Part I: The most recent chapter in my story

I’ve always loved the song “Wide Open Spaces” by the Dixie Chicks. I think the whole song speaks to my most recent journey, but the chorus is particularly poignant. It says

she needs wide open spaces, room to make her big mistakes, she needs new faces, she knows the high stakes

Growing up in Norfolk was wonderful. I have an incredibly close knit and connected family. And I love it almost all the time. But I was a part of such a tight knit community and family that I never really established an identity for myself. I know what I like and what I want from life, but I never felt like Annie Blakey – the college grad, the independent and competent woman that I thought I should be. I saw myself as Annie Blakey – Karen and David’s daughter, a naive bleeding heart liberal with an unrealistic idealism and desires for a great big life but no idea how to get one. Some of those feelings may have been suggested by other people, but at the end of the day I believed them.

And then I did something crazy. I moved to Texas. No one knew me. When I showed up in Dallas I was nobody, and it was amazing. No one here had any expectation of me as a person. I wasn’t the girl who graduated at the top of her high school class and then fell so far in college. I got to build my identity from the ground up and it was beautiful, and trying, and liberating. I had room to make my own mistakes, and I knew the high stakes.

And I got to make my mistakes and face the stakes with the support of two amazing families, lead by strong women who I knew would love me no matter what. If I showed up polka dotted and in a bathing suit on a snowy day I would be welcomed with open arms and a giant blanket. These women love Jesus in such a way that it totally changes the way they relate to other people, and I got to rebuild myself with the comfort of knowing I wasn’t doing it alone and that no matter what happened there was a place where I could experience God’s grace in fellowship with friends. I have never in my life known such freedom and such security at the same time. I hope that everyone gets the opportunity to have such an experience. God is good. And Texas is exactly where I was supposed to be.

Moving to Texas has been one of the most gratifying experiences of my life. God has been so faithful in ways I never expected. In Texas, through a round about transition in my life I have found healing, and hope, and a love for life that I thought I had lost. I moved to Texas because I felt that it was where God was calling me. I felt a call to pursue my passion for counseling and I wanted theological training because I’m a nerd. And so I came to DTS, where I could get both. I also felt like moving to Texas made no sense. I didn’t understand why God would call my saltwater hearted self to the desert. Due to accreditation and licensure requirements DTS, while a wonderful institution, was not a logical choice for someone who wants to practice counseling professionally on the east coast. But there was a nagging in my saltwater heart that said that this was the way to go. And so go I did.

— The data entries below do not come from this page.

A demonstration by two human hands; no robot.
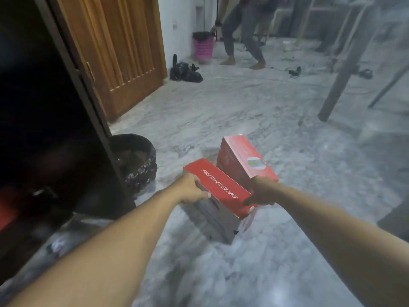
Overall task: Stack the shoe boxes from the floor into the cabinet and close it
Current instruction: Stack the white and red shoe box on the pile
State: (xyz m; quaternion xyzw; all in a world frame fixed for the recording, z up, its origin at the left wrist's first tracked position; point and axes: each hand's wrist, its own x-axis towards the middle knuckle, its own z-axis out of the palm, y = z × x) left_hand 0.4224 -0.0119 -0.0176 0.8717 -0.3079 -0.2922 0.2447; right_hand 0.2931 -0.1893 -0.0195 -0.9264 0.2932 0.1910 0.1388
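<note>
Both hands grip one box: the left hand [194,188] curls round the near left edge of the lid, thumb on top, and the right hand [261,192] clamps the right edge, thumb along the lid and fingers out of sight beneath. That Skechers box [221,189], red-lidded with grey sides, sits tilted between the hands, low over the floor [276,120]; whether its bottom is touching the floor or just clear of it I cannot tell. Just beyond the right hand a second red box [243,160] stands higher, touching or nearly touching the first.

Judging by this, the step in hand is picking a box up off the floor. The next move calls for a level lift and a swing to the left, where the cabinet [44,107] stands open and dark, a red shape dimly visible low inside. A dark basket [137,160] sits just left of the left hand by the cabinet's edge, so the box should pass above it. Beyond the hands, far off, a person stands near a pink bin [203,46].
</note>
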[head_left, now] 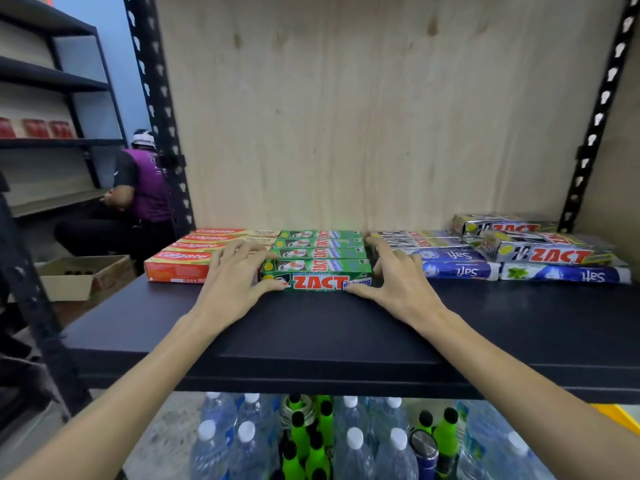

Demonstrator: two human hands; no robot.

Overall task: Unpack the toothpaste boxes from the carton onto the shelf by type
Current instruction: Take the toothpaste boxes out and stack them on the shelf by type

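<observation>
Fingers (239,252) of the left hand (235,278) lie spread and nearly straight at the left end of the green boxes (317,258), while the right hand (398,277) mirrors it at the right end — both thumbs rest against the front face of the nearest green box (316,277). Neither hand curls round anything; they seem to be squaring the green row so it sits flush. On the shelf (311,327) the boxes already lie by type: red boxes (194,254) on the left touching the green ones, then silver boxes (530,242) stacked over and behind blue boxes (485,270) on the right. A carton (79,275) stands on the floor at the left — whether it is the source carton I cannot tell. Bottles (349,441) stand below.
</observation>
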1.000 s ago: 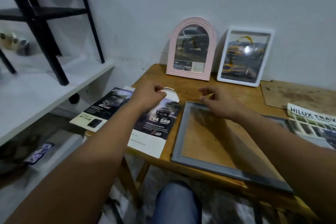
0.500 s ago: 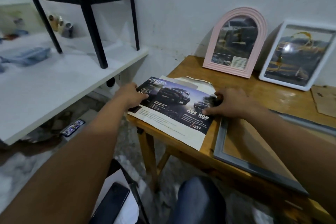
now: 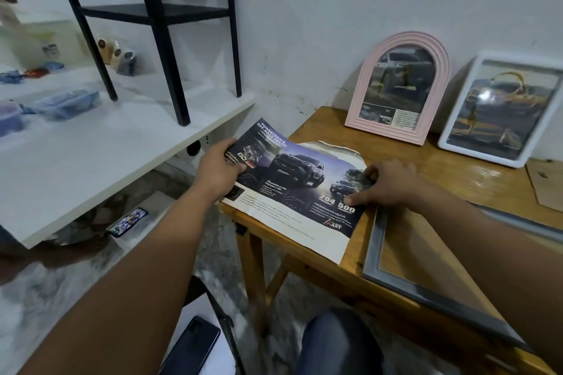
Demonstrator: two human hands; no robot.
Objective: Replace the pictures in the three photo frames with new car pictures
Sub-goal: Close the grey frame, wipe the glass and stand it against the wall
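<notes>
1. Our left hand (image 3: 217, 172) grips the car brochure (image 3: 300, 189) overhanging the desk's (image 3: 426, 161) left edge.
2. Our right hand (image 3: 387, 183) presses it flat; beneath, another sheet is mostly hidden.
3. The grey frame (image 3: 373, 253) runs under our right arm.

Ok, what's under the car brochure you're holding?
Under the car brochure a pale paper sheet peeks out at its far edge, on the wooden table. How far that sheet runs beneath is hidden. The brochure's left end overhangs the table.
</notes>
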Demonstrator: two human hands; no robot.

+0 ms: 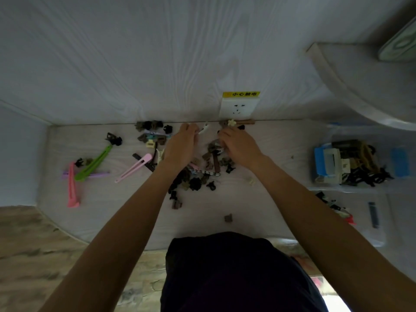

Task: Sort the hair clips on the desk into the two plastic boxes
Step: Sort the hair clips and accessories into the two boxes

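Left hand (180, 146): your fingers pinch a white clip (204, 128).
Right hand (238, 144): fingers curled into the clip pile (213, 158); grip unclear.
Counter (258, 199): boxes (360, 163) at your right.

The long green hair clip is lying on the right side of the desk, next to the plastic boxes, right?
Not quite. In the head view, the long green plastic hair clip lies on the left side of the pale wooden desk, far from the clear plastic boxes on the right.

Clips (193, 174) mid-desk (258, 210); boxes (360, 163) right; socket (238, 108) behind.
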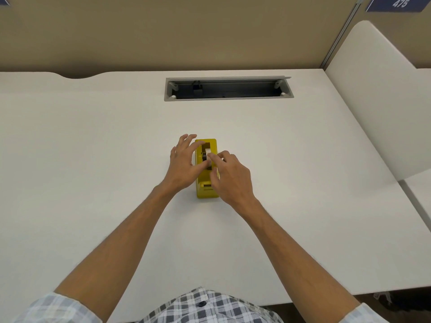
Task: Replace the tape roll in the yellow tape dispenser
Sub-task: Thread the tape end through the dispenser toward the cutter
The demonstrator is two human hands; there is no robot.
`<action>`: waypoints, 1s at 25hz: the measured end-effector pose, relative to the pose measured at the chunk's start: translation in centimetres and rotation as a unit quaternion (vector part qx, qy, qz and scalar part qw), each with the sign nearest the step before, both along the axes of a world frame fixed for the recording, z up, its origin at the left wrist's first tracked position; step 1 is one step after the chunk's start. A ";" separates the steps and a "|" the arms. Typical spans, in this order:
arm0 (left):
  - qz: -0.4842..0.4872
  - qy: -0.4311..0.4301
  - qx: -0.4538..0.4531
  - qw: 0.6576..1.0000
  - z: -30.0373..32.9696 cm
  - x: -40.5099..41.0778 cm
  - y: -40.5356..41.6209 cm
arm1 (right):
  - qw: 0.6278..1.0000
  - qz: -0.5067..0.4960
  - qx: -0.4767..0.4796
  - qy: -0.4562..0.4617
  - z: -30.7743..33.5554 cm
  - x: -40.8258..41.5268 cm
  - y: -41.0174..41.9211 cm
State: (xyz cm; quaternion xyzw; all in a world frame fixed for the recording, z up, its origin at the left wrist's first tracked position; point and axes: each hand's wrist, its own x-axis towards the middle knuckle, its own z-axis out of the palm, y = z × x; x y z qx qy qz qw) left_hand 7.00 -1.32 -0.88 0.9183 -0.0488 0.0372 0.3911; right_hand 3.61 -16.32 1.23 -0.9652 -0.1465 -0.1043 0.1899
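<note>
Mid-table, the left hand (184, 163) braces the yellow tape dispenser (207, 183) while the right hand (231, 174) pinches the tape roll (208, 152) in its cradle, the swap apparently unfinished.

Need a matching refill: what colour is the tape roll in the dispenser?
White tape roll on a dark hub, head view.

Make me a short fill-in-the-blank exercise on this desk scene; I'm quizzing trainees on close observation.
1. The tape dispenser on the white desk is coloured ____.
2. The right hand pinches the tape roll, while the left hand touches the dispenser's ____ side.
3. Beyond the dispenser, a grey cable tray is set into the desk, with its lid ____.
4. The blue sign at top right reads ____.

Missing words: yellow; left; open; 475
</note>
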 end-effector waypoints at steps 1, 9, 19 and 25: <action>0.002 0.010 0.012 1.000 0.0 0.1 0.0 | 1.000 -0.001 0.000 0.001 0.0 0.0 0.0; 0.001 -0.015 -0.010 1.000 0.2 -0.3 -0.1 | 1.000 0.002 -0.006 0.004 0.1 0.1 0.1; -0.015 0.002 0.021 1.000 0.4 -0.2 -0.2 | 1.000 -0.002 -0.003 0.010 0.2 0.1 0.1; -0.011 -0.013 -0.028 0.999 0.7 -0.7 -0.3 | 1.000 0.001 -0.005 0.015 0.3 0.2 0.1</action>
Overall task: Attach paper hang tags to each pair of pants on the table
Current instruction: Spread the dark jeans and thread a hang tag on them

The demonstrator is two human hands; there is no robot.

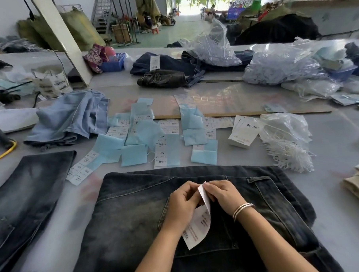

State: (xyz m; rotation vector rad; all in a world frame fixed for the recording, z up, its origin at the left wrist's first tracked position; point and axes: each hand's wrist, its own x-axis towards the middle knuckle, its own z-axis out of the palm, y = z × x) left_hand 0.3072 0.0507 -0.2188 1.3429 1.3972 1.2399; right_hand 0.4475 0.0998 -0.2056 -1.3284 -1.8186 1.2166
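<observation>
Both hands pinch a paper tag over dark jeans on the tabletop.

The left hand (182, 203) and right hand (222, 193) meet at the top of a white printed tag (199, 223), fingers of each curled and clamped on its upper edge; the tag curves down towards the camera over the back pocket of the dark jeans (137, 220) spread flat on the grey tabletop (342, 211). Two bangles (242, 209) circle the right wrist. Another dark pair (22, 194) lies at left. Beyond the waistband, blue and white label slips (146, 141) lie scattered, with a tag stack (244, 133) and a bag of white strings (285, 139) to the right. Light-blue jeans (71, 120) lie crumpled left of the slips. Farther back lie more dark jeans (163, 70) and clear plastic bags (282, 67).
</observation>
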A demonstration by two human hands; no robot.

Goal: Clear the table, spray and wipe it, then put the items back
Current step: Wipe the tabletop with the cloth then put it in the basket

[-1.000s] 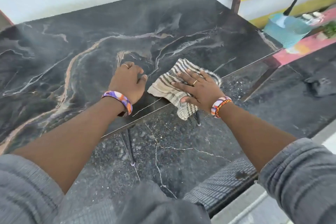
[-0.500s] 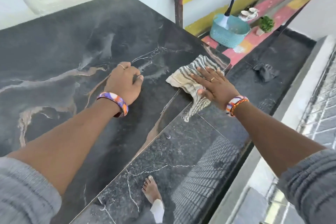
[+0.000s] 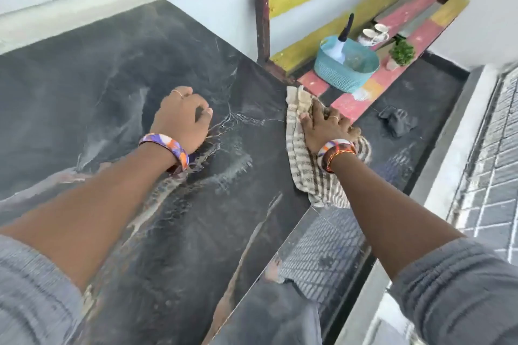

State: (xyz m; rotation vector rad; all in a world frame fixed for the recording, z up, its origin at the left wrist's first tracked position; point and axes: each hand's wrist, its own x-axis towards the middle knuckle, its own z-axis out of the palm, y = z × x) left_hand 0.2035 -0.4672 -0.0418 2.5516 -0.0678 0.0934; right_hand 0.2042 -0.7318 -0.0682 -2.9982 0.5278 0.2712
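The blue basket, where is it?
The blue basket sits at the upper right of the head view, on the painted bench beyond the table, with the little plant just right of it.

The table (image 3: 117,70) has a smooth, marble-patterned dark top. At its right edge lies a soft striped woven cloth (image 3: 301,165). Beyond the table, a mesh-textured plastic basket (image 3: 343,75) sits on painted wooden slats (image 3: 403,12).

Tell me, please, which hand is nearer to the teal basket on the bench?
Right. The right hand presses the striped cloth at the table's edge, just short of the teal basket; the left hand rests farther back on the tabletop.
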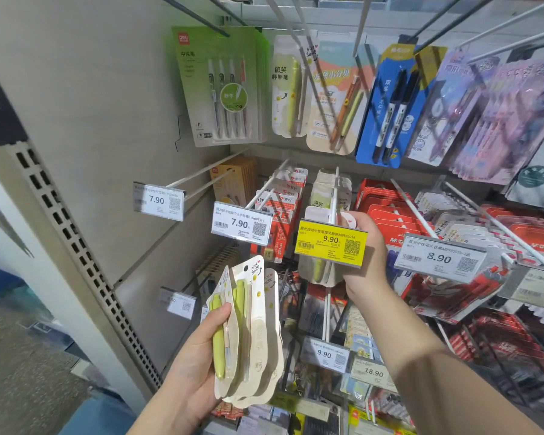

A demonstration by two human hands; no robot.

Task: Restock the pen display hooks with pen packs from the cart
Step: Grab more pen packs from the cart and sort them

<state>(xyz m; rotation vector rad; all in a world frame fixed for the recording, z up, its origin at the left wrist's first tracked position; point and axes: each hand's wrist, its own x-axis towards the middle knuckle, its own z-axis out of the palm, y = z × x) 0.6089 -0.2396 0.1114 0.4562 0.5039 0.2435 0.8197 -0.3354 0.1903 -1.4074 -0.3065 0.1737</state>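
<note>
Head view: right hand (363, 246) pinches a pen pack (319, 271) at the tip of the white hook (335, 196), behind the yellow price tag (330, 241), pack's long axis vertical. Left hand (198, 350), lower left, fingers curled round the spare packs (248, 334), farther from the hook

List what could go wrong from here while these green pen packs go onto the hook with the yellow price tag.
1. The left hand grips a fanned stack of green pen packs by one side only; the outer packs could slide out and drop.
2. The right hand holds a pack behind the yellow price tag, which hides the hook tip, so the hang hole may miss the hook.
3. Neighbouring tags sit close; an elbow could knock them.
</note>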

And while in Texas I realized that I want to build my life in North Carolina. It’s where I was born, and even though I’ve spent most of my life in Virginia, NC has always felt most like home. One of the perks of being a single woman in this day and age is that I can choose where I want to create a life. I have not committed to sharing my life with anyone else whose needs and desires need to considered. And as long as I am single I will choose to embrace that freedom. It was odd to find myself sitting in my room in Texas longing not for home but for the land of the pine. There’s a whole host of professional and personal reasons why coming back east makes the most sense. But here are the only two that I think really matter:

1. It’s the dream, and it always has been – I always figured I’d retire there (ironic since you must first have a professional career in order to retire), because in my mind that’s when people live their dreams, when they retire. But recently I found myself wondering “if I can live the dream now, why wait?”

2. Getting my masters from a school in the area will allow me to do practicums in the communities which I hope to become a part of. This way when I graduate I’ll have a professional network to support me in the job search. When I’m in the grind of the job search my potential employers will have a familiar context in which to evaluate my successes or failures.

I am so excited to be coming back closer to home. I’ll be back in Hampton Roads starting in August and will be there for probably a year unless I get a miraculous and incredibly hasty grad school admission. I’ll have time to work and thanks to my generous parents, the ability to sock away all of my earnings for school. I can’t wait to get back to Norfolk and get to be Annie – the determined woman who chooses to live the dream each and every day.